- [TASK]: Please state the number of lines in the material below that contain "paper", with no other words.

- [COLLECTED DATA]:
----

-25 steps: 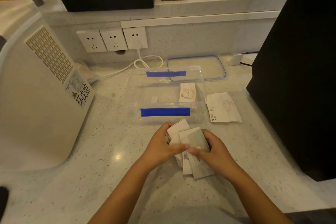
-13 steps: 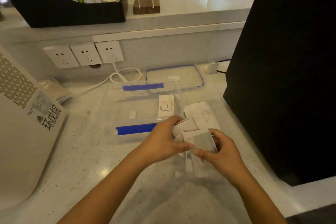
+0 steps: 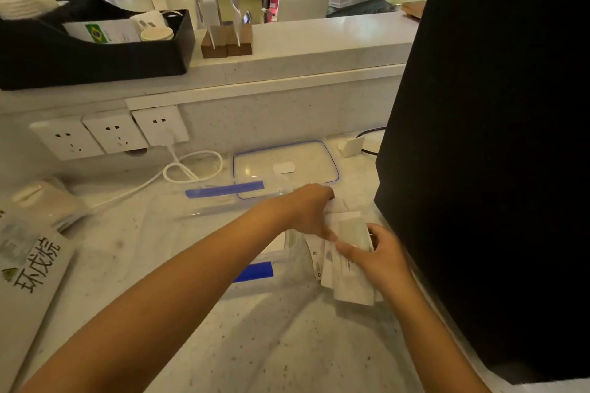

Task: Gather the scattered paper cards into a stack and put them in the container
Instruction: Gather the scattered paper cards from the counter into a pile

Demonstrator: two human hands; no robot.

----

- [TASK RESULT]: 2